§ Work instruction
State the count of lines below featuring the word "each", and write nothing further.

--- Collected data ---

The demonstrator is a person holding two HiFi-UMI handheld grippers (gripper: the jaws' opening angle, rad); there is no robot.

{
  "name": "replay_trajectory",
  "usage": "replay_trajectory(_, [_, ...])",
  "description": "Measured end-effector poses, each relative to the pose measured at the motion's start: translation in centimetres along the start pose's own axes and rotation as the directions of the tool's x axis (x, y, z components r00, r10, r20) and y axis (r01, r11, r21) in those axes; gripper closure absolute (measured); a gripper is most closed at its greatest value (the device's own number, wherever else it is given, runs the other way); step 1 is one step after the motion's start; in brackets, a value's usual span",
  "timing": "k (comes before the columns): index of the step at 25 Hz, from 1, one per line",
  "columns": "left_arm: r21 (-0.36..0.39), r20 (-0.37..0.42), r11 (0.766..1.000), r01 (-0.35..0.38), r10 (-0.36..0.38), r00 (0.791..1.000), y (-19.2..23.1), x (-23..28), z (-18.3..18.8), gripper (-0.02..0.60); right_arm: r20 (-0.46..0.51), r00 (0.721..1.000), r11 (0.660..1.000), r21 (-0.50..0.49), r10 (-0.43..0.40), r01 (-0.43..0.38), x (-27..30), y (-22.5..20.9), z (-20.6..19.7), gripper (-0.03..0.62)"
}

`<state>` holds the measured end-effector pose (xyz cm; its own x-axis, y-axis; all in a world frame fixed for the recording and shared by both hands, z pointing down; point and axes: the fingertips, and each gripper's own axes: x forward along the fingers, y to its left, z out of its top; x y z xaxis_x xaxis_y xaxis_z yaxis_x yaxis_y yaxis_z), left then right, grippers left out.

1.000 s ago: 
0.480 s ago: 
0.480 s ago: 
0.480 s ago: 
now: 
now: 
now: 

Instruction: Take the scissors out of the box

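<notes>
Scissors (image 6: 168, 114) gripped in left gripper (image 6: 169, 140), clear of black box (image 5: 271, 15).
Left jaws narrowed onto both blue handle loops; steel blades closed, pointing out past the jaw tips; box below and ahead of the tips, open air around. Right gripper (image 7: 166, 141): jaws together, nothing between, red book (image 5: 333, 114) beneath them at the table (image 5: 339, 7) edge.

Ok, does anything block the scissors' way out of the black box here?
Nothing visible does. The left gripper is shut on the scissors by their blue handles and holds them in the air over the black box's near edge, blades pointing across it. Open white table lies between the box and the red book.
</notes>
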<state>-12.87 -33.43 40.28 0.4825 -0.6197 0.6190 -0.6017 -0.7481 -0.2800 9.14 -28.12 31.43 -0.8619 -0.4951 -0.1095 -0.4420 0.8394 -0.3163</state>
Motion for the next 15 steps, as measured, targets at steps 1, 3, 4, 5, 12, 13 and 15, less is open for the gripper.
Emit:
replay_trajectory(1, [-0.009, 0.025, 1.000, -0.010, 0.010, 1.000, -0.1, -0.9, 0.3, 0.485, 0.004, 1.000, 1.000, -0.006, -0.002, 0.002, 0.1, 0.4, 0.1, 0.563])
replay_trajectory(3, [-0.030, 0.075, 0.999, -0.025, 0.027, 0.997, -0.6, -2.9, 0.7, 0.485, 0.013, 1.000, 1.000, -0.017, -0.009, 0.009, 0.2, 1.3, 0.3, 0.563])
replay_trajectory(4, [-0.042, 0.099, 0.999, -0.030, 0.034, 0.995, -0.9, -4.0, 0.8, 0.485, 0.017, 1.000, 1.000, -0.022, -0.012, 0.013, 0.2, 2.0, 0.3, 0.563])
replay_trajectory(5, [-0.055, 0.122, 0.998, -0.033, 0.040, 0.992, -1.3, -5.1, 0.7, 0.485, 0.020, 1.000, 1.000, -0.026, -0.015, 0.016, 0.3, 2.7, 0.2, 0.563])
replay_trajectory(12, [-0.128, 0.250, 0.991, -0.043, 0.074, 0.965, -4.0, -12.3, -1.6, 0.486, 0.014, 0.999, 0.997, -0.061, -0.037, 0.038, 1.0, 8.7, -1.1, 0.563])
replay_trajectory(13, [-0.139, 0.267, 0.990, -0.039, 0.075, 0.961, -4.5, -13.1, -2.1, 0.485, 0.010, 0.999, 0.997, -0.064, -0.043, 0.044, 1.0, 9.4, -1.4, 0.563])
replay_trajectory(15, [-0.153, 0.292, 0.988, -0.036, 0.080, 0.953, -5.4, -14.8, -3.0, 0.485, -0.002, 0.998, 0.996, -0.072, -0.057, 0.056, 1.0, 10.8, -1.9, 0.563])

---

§ Response
2